Pauline Scherer est sociologue-intervenante spécialiste de la lutte contre la précarité alimentaire et des enjeux d’accès à une alimentation durable. Cofondatrice de l’association Vrac & Cocinasà Montpellier (Hérault), elle y coordonne et anime les activités de recherche et d’expérimentation.
Les Restos du cœur et La Croix rouge sont en grande difficulté face à l’explosion de la demande d’aide alimentaire. Dans son baromètre de la pauvreté publié le 6 septembre, le Secours populaire note que 32 % des Français peinent à se procurer une alimentation saine leur permettant de faire trois repas par jour. Qu’est-ce que cela vous inspire ?
Pauline Scherer — Je m’intéresse depuis plusieurs années à cette problématique de la précarité alimentaire et des dispositifs d’aide alimentaire. Nous sommes plusieurs à avoir observé que ce système n’était pas durable, que ce soit dans le temps, dans son mode d’organisation ou ses résultats. Ce qui se passe aujourd’hui est la preuve que ce système ne tient pas. L’aide alimentaire est totalement imbriquée avec le système alimentaire industriel. Ce dernier s’est mondialisé, est devenu très capitaliste, très inégalitaire, et a un fort impact environnemental.
Ainsi, non seulement l’organisation de l’aide alimentaire n’est pas durable, mais, de nos jours, elle n’arrive plus à répondre aux besoins. Ce système est à bout de souffle, et il est nécessaire d’inventer autre chose. D’un côté, de plus en plus de personnes n’arrivent pas à se nourrir, sachant que la précarité alimentaire englobe le nombre de repas par jour, mais aussi la qualité et la diversité des produits auxquels on peut avoir accès. De l’autre, l’État, main dans la main avec le système économique, essaye de sauver, en urgence, une association caritative qui fait ce qu’elle peut face à l’accroissement des problèmes. Plutôt que de repenser le système alimentaire dans son ensemble, on va chercher de l’argent à droite, à gauche pour faire pansement.

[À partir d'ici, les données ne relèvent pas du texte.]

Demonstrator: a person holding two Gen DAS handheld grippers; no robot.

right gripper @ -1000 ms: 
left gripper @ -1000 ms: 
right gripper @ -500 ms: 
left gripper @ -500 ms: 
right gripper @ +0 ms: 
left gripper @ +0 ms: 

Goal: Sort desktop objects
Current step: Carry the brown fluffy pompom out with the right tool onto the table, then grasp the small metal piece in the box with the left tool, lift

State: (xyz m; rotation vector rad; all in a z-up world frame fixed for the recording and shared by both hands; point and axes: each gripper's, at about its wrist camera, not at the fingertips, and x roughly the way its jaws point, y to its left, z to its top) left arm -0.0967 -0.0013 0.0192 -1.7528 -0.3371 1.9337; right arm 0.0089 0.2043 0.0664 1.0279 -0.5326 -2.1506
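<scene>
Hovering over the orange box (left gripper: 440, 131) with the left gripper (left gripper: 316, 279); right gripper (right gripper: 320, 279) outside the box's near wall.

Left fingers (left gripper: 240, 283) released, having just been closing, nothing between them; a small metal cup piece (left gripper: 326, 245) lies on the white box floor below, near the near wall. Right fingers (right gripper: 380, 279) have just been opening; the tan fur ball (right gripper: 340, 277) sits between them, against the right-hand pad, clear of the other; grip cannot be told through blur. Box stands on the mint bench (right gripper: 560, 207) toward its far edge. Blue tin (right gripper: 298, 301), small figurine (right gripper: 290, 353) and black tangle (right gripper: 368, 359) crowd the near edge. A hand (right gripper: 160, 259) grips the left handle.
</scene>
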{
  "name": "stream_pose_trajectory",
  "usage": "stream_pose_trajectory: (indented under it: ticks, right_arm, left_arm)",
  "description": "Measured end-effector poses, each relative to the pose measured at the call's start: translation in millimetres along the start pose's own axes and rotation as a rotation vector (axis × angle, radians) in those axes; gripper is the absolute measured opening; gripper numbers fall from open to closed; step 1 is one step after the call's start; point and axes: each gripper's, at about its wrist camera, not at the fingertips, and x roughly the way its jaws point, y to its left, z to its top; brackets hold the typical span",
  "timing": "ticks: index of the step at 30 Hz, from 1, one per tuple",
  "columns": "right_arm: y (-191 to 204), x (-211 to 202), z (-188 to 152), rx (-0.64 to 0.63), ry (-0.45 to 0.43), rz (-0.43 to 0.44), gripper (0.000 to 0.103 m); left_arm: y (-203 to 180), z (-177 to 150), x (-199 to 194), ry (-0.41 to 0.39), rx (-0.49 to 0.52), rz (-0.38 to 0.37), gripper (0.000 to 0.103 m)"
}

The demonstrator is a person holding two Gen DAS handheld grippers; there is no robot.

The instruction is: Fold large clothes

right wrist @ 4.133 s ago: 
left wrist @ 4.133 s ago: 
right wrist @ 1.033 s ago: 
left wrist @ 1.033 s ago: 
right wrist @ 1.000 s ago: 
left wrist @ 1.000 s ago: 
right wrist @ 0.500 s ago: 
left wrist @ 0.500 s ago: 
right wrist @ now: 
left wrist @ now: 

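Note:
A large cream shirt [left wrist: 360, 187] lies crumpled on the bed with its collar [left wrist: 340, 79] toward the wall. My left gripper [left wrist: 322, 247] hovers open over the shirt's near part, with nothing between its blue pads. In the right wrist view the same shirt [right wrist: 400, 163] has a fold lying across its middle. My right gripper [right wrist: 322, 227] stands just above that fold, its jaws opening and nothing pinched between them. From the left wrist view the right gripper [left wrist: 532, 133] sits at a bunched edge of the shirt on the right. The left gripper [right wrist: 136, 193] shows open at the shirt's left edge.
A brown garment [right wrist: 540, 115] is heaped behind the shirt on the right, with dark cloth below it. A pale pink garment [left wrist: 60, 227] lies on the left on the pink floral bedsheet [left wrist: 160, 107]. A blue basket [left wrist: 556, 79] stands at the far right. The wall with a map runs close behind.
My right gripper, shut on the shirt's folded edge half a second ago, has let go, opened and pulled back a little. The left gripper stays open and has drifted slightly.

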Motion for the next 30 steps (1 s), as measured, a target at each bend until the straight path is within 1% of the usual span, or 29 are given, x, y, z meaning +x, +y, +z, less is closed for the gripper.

À quoi est due l’explosion de la précarité alimentaire ?
Il y a eu le Covid, ainsi que la hausse de l’inflation des produits alimentaires. Mais c’est avant tout notre système économique qui creuse les inégalités. Les salaires n’augmentent pas suffisamment, les écarts de revenus se sont accrus, et des personnes qui travaillent ne peuvent pas payer leurs charges, dont l’alimentation. Quand on touche les minimas sociaux ou un petit salaire, l’alimentation est en effet l’une des variables d’ajustement dans un budget, avec des effets (et des coûts) importants sur la santé et le bien-être. Tout cela devrait nous enjoindre à réfléchir au problème de façon globale : que veut dire se nourrir ? De quelle alimentation parle-t-on ? Quelle est la vie des paysans, à l’autre bout de la chaîne ? Bref, il est important d’appréhender ces enjeux de façon systémique, plutôt que de se pencher seulement sur une partie du problème.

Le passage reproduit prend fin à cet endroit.